> _YOUR OBJECTIVE_: Print the data once more, exactly as supplied.

======== DATASET SECTION ========

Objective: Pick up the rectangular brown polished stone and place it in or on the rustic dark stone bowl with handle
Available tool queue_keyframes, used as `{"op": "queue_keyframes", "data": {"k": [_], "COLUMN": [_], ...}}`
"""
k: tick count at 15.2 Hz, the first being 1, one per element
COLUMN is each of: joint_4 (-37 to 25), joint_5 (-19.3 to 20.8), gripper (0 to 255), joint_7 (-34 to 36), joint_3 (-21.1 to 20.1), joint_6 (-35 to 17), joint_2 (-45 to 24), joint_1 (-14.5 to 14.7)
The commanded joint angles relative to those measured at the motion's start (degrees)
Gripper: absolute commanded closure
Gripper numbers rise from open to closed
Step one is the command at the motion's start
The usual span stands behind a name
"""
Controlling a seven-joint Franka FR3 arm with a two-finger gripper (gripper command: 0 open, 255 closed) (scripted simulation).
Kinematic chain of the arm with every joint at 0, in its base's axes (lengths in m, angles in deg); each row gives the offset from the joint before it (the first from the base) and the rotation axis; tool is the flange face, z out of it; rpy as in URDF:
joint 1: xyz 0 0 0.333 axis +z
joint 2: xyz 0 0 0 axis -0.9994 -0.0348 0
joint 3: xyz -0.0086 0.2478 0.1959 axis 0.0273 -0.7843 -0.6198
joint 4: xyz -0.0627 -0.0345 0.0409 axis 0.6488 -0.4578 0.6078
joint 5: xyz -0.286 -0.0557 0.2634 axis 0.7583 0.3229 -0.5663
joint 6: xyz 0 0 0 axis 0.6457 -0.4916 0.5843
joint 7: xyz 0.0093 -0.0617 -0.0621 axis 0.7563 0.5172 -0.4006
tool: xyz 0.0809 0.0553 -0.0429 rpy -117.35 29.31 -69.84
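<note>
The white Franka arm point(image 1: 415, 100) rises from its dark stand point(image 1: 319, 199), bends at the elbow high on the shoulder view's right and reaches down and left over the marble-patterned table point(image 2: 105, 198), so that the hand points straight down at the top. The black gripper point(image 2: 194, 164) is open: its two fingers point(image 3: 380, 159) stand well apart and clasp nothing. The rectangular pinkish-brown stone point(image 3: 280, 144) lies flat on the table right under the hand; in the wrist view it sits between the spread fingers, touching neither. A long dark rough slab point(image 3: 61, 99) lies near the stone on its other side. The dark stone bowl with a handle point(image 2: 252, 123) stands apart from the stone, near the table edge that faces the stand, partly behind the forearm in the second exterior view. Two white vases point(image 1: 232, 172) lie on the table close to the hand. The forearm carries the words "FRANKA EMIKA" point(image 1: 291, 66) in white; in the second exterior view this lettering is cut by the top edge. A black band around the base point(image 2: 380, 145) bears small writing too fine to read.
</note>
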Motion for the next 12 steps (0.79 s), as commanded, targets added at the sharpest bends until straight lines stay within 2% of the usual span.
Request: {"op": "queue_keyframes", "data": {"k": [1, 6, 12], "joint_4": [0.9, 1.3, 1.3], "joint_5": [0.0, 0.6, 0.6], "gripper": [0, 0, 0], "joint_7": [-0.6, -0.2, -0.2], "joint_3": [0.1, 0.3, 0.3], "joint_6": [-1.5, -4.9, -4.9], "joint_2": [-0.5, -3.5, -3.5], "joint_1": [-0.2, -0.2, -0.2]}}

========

> _FINISHED TASK_:
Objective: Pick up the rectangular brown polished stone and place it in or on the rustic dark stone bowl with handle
Available tool queue_keyframes, used as `{"op": "queue_keyframes", "data": {"k": [_], "COLUMN": [_], ...}}`
"""
k: tick count at 15.2 Hz, the first being 1, one per element
COLUMN is each of: joint_4 (-37 to 25), joint_5 (-19.3 to 20.8), gripper (0 to 255), joint_7 (-34 to 36), joint_3 (-21.1 to 20.1), joint_6 (-35 to 17), joint_2 (-45 to 24), joint_1 (-14.5 to 14.7)
The commanded joint angles relative to those measured at the motion's start (degrees)
Gripper: absolute commanded closure
Gripper numbers rise from open to closed
Step one is the command at the motion's start
The usual span stands behind a name
"""
Controlling a seven-joint Franka FR3 arm with a two-finger gripper (gripper command: 0 open, 255 closed) (scripted simulation).
Kinematic chain of the arm with every joint at 0, in its base's axes (lengths in m, angles in deg); each row gives the offset from the joint before it (the first from the base) and the rotation axis; tool is the flange face, z out of it; rpy as in URDF:
joint 1: xyz 0 0 0.333 axis +z
joint 2: xyz 0 0 0 axis -0.9994 -0.0348 0
joint 3: xyz -0.0086 0.2478 0.1959 axis 0.0273 -0.7843 -0.6198
joint 4: xyz -0.0627 -0.0345 0.0409 axis 0.6488 -0.4578 0.6078
joint 5: xyz -0.286 -0.0557 0.2634 axis 0.7583 0.3229 -0.5663
joint 6: xyz 0 0 0 axis 0.6457 -0.4916 0.5843
joint 7: xyz 0.0093 -0.0617 -0.0621 axis 0.7563 0.5172 -0.4006
tool: xyz 0.0809 0.0553 -0.0429 rpy -117.35 29.31 -69.84
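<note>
The white Franka arm point(image 1: 415, 100) rises from its dark stand point(image 1: 319, 199), bends at the elbow high on the shoulder view's right and reaches down and left over the marble-patterned table point(image 2: 105, 198), so that the hand points straight down at the top. The black gripper point(image 2: 194, 164) is open: its two fingers point(image 3: 380, 159) stand well apart and clasp nothing. The rectangular pinkish-brown stone point(image 3: 280, 144) lies flat on the table right under the hand; in the wrist view it sits between the spread fingers, touching neither. A long dark rough slab point(image 3: 61, 99) lies near the stone on its other side. The dark stone bowl with a handle point(image 2: 252, 123) stands apart from the stone, near the table edge that faces the stand, partly behind the forearm in the second exterior view. Two white vases point(image 1: 232, 172) lie on the table close to the hand. The forearm carries the words "FRANKA EMIKA" point(image 1: 291, 66) in white; in the second exterior view this lettering is cut by the top edge. A black band around the base point(image 2: 380, 145) bears small writing too fine to read.
</note>
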Motion for the next 12 steps (0.79 s), as commanded, targets added at the sharpest bends until straight lines stay within 2% of the usual span.
Request: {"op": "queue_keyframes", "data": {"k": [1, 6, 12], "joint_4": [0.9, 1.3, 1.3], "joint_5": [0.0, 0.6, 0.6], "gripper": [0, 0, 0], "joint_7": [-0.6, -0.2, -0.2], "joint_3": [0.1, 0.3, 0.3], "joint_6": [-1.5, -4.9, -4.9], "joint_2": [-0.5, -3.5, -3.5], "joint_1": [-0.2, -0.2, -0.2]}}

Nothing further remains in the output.